Wednesday, January 11, 2012

Stakeholder Review Draft: Groundwater Model Development Project

The following is an email exchange between Jackie Host, President of LAWA, and Alfred Canepa, Associate Director, Department of Resource Management at the St Johns River Water Management District, on July 25-26, 2011:

Greetings Al,

In reviewing the draft for the collaborative effort on the regional groundwater model development project I noticed that the third party Stakeholder was “other parties yet to be identified”.  I have received a flurry of communications regarding this from members of the community as one cannot help but notice all of the stakeholders that are identified are utility, agriculture and phosphate companies.  I am very hopeful that you are considering some other participants such as University of Florida or USGA professionals to balance your working group. 

If I understood Jennifer correctly, this is a technical working group for the groundwater model and will have no direct bearing or will slow up any progress on the Stakeholder group she is putting together for the Brooklyn, Cowpen, Geneva recovery strategy. 

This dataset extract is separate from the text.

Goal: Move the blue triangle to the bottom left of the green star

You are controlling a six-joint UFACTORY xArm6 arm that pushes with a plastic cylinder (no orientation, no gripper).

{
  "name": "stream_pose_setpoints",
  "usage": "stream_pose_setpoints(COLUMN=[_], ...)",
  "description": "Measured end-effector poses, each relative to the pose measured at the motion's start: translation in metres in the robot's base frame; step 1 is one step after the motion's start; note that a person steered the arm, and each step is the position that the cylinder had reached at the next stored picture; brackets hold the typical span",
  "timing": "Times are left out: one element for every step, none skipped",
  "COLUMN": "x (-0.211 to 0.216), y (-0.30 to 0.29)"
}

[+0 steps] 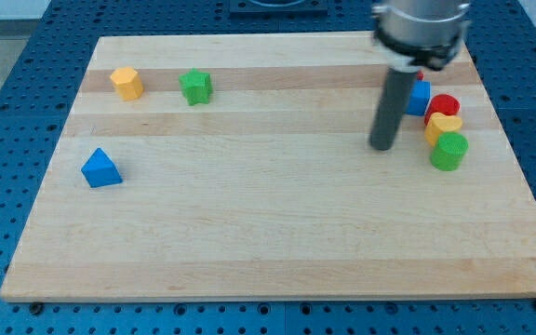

Your thoughts on the above would be appreciated so I could report it to my Alliance members.

Sincerely,
Jackie Host



Jackie –

The charter you are referring to is for a project to develop a new regional groundwater model for parts of north central Florida, north east Florida and south Georgia.  This is a separate effort from the Prevention/Recovery strategy effort currently underway. 

The stakeholder groups you see listed so far are those who became aware of the project before it was posted on our web site and have expressed interest in participating.  The purpose of posting the charter on the web site is to inform a wider variety of stakeholders of the project and to solicit their involvement should they so desire.

There are three levels of involvement possible for stakeholders: Project Team (any stakeholder interested in the chartering and progress of this project), Steering Team (interested and qualified stakeholders who will provide high-level direction to the Technical Team) and Technical Team (stakeholders with technical expertise in groundwater modeling, hydrogeology, hydrology or related fields).  More detail on the teams is provided in the Definitions section of the draft project charter.

Once the model is developed, we will likely have it peer reviewed by one or two groundwater modeling technical experts not involved in the project.

This new model will not be used to develop the Prevention/Recovery strategies, as model development is expected to be a multi-year effort.  The current version of the District’s Northeast Florida groundwater model (Version 4, NEF) will be used to develop strategies.  Accordingly, development of the new model will not slow down the Prevention/Recovery strategy effort.